Maroc et États-Unis : une alliance historique au service de la souveraineté sahraouie
Les relations entre le Maroc et les États-Unis s’enracinent dans une histoire commune aussi ancienne que la naissance même de la nation américaine. Dès 1786, les deux pays scellaient un traité d’amitié, posant les premières pierres d’une coopération qui n’a cessé de s’épanouir depuis deux siècles et demi. Aujourd’hui, cette alliance stratégique se manifeste par un soutien américain constant à la souveraineté marocaine sur le Sahara, un pilier central de la diplomatie de Rabat.
Un héritage diplomatique né sous le règne de la tolérance
Dans une missive adressée au président américain, le Roi Mohammed VI a célébré les 250 ans de l’indépendance des États-Unis, rappelant avec fierté que le Maroc fut le premier État à reconnaître la jeune république américaine. Ce courrier royal met en lumière une relation bilatérale qualifiée de «profonde et mutuellement avantageuse», marquée par une fidélité sans faille et une reconnaissance solennelle de la souveraineté marocaine sur le Sahara. Le Souverain a salué l’engagement de Donald Trump, dont la décision de reconnaître la marocanité du Sahara reste, selon ses termes, «gravée dans l’histoire du peuple marocain».

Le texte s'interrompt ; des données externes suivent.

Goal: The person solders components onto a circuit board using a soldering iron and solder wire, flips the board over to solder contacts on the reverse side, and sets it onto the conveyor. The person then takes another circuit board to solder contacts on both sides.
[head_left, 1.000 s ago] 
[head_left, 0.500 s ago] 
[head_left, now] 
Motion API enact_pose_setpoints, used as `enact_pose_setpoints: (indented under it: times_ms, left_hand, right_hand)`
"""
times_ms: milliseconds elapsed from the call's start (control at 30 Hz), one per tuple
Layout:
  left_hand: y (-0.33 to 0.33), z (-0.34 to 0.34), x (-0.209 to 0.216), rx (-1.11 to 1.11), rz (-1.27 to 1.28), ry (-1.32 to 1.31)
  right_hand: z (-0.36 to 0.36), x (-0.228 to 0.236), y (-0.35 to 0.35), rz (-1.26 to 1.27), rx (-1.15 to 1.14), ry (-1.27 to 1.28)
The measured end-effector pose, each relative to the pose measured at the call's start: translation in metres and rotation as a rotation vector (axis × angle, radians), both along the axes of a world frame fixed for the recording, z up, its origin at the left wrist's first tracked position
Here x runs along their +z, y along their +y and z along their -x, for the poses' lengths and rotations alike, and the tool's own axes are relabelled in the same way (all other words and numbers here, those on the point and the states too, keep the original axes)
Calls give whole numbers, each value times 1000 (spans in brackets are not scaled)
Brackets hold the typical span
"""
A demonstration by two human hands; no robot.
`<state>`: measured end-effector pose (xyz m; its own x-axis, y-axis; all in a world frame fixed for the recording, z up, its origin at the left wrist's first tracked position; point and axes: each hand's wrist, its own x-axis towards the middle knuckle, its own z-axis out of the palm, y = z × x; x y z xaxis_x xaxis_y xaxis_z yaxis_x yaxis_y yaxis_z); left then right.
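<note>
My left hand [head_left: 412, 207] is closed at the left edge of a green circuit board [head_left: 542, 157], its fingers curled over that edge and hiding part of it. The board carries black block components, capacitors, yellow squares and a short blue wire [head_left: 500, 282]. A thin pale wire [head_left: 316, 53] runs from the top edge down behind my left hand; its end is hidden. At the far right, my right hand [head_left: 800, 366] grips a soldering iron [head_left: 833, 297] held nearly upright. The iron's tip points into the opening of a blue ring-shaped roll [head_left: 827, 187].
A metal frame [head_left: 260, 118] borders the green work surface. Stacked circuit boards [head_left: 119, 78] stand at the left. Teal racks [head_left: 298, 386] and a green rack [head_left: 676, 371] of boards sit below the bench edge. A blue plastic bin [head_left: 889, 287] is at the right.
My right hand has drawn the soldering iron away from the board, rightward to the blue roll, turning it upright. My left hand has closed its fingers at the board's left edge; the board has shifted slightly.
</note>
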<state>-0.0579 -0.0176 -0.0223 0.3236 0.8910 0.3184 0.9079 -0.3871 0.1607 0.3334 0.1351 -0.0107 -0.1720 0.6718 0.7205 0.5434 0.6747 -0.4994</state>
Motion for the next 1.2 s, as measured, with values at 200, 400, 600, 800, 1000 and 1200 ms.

Cette alliance, bien plus qu’un simple partenariat, s’est construite sur des valeurs partagées : résistance face aux conflits, soutien inconditionnel en période de crise, et une vision stratégique commune. Le Maroc, en effet, a non seulement reconnu les États-Unis dès leur indépendance en 1776, mais a aussi soutenu leur unité nationale lors de la guerre de Sécession, s’opposant farouchement à toute tentative de division territoriale.
Une coopération militaire et économique sans précédent
Sur le plan sécuritaire, le Souverain a salué l’excellence des relations maroco-américaines, citant notamment l’exercice African Lion comme symbole de cette synergie opérationnelle. Parallèlement, les échanges commerciaux entre les deux pays ont atteint des niveaux historiques, reflétant une dynamique économique aussi robuste que la coopération politique. Cette proximité n’est pas le fruit du hasard : elle repose sur un héritage diplomatique unique, où le Maroc a joué un rôle clé dans la stabilité de la région, notamment en refusant l’escale de séparatistes américains à Tanger après leur débarquement.
Un modèle de partenariat à valoriser et perpétuer
Cette relation, décrite comme un «patrimoine diplomatique exceptionnel», doit servir de référence mondiale pour les nations en quête de coopération bilatérale durable. Elle incarne une dette morale que les États-Unis ont envers le Maroc, une obligation que les générations futures se doivent de respecter. Toute position ou décision susceptible de menacer la souveraineté marocaine ou son intégrité territoriale serait ainsi une trahison de cet héritage commun.